On the death of “Brother” Prince, the Rev. T. H.
Smyth-Pigott, pastor of the “Ark,” became the acknowledged head of the
sect. He was born in 1852, of an old Somersetshire county family, and,
after a varied career as university man, sailor before the mast,
soldier, coffee-planter, curate in the Church of England and evangelist
in the Salvation Army, was converted about 1897 to the views of Prince.

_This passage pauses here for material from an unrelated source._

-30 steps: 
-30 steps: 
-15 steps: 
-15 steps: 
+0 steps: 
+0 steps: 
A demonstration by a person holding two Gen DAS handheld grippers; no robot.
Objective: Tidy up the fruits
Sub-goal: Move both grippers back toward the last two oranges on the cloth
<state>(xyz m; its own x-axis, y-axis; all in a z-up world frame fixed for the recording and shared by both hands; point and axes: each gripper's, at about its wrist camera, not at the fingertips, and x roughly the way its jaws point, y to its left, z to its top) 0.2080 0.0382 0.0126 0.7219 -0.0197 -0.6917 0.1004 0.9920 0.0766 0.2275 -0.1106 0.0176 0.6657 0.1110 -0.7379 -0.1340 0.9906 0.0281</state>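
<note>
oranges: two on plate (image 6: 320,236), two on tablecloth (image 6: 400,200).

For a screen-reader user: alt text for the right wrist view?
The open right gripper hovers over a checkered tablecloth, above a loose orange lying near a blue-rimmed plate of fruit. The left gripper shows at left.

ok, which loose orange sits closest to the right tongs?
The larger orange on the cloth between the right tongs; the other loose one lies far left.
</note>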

For five years after this he was not heard of outside his own sect. On
the 7th of September 1902, however, the congregation,
assembled at the Ark of the Covenant for service, found the communion
table replaced by a chair. In this Pigott presently seated himself and
proclaimed himself as the Messiah with the words, “God is no longer
there,” pointing upwards, “but here,” pointing to himself. This
astonishing announcement was followed by an excellent sermon on
Christian love. Pigott’s claim was at once admitted by the members of
his sect, including even his own wife, as the fulfillment of the promise
of Christ to appear in due time in the “Ark.” By the outside world the
affair was greeted with mingled ridicule and indignation, and the new
Messiah had to be protected by the police from the violence of an angry
mob. After providing “copy” for the newspapers for a few days, however,
the whole thing was forgotten. Pigott retired to the headquarters of
the sect, the “Abode of Love” in Somerset, and all efforts to interview
him or to obtain details of the life of the community were abortive. At
last, in August 1905, the long and mysterious silence was broken by the
announcement that a son had been born to Pigott by his “spiritual wife,”

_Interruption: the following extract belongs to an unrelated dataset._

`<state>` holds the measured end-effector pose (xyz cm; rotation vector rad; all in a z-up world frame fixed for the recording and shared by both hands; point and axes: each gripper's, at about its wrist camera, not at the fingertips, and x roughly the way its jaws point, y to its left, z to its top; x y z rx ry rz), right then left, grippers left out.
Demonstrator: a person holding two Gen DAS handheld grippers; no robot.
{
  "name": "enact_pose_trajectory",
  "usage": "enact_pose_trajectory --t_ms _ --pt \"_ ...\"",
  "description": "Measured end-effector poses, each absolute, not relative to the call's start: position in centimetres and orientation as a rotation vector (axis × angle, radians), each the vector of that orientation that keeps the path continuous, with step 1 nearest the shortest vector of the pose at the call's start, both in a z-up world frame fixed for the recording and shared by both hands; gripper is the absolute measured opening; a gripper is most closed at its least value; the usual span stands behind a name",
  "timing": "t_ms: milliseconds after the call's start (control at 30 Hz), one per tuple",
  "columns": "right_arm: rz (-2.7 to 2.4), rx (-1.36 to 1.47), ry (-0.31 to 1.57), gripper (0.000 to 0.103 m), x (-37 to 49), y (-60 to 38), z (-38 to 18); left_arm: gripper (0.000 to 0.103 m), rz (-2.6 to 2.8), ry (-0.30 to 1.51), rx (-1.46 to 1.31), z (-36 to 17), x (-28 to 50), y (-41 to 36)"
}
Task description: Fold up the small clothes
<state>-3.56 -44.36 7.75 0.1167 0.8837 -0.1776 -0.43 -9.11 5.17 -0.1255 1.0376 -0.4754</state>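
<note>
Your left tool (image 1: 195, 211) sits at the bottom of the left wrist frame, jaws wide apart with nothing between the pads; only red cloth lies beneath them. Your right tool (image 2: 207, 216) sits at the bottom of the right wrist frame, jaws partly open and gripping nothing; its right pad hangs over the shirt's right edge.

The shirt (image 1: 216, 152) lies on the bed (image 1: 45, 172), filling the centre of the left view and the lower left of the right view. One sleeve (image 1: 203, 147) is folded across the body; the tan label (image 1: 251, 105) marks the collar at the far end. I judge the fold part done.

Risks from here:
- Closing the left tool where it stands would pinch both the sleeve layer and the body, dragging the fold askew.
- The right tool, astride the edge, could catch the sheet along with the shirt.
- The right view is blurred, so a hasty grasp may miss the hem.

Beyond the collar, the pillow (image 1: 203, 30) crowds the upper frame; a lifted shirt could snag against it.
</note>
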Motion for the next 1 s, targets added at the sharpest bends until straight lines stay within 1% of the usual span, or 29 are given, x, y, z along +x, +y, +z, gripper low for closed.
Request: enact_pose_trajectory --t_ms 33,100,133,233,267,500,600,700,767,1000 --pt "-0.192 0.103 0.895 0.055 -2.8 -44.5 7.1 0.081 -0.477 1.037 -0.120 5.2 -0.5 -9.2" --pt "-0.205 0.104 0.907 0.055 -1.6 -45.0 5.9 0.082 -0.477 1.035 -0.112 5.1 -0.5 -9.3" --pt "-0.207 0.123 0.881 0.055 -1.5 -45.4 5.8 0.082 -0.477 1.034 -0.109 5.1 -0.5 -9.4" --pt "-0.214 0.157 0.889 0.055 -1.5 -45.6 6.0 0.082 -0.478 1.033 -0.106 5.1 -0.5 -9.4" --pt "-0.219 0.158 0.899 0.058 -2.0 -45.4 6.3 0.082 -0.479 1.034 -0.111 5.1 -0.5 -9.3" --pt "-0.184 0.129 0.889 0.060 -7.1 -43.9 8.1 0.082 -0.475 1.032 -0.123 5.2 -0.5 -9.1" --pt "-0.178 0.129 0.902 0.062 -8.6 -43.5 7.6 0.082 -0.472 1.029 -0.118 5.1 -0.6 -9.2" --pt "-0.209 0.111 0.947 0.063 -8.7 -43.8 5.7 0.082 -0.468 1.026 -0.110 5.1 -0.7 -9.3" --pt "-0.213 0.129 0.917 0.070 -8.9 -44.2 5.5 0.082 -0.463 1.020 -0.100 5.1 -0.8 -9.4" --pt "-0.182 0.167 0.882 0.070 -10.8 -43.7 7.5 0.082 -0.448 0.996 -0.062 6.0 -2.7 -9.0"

Miss Ruth Preece, an inmate of the Agapemone. This event by no means
disconcerted the believers, who saw in it only another manifestation of
Pigott’s divinity, and proclaimed it as “an earnest of the total
redemption of man.” The child was registered as “Glory,” and, at the
christening service in the chapel of the Abode, hymns were sung in its
honor as it lay in a jeweled cradle in the chancel. Another child by
Miss Preece, christened “Power,” was born on the 20th of
August 1908. The publicity given to this event renewed the scandal, and
in November an attempt to “tar and feather” Mr. Pigott resulted in two
men being sent to prison. Later in the month proceedings were
instituted against him by the bishop of Bath and Wells under the Clergy
Discipline Act.
One outcome of the disclosures connected with the
Agapemone deserves passing mention, as throwing some light on the origin
of the wealth of the community. Mr. Charles Stokes Read, a resident at
the Agapemone and director of the V. V. Bread Company, was requested by
his fellow-directors to resign, on the ground that his connection with
the sect was damaging the business of the company. He denied this to be
the case and refused to resign, pleading religious liberty and the large
interests of Agapemonites in the concern. On the 13th of
September 1905, a meeting of the shareholders of the company was held,
and Read “asked them to believe that it was not in the interests of the
company, but because he knew that the Lord Jesus Christ had come again
and was now dwelling at the Agapemone, that he was thus cast out by his
colleagues.” The motion calling on him to resign was carried on a poll
being taken by 46,770 votes to 2,953.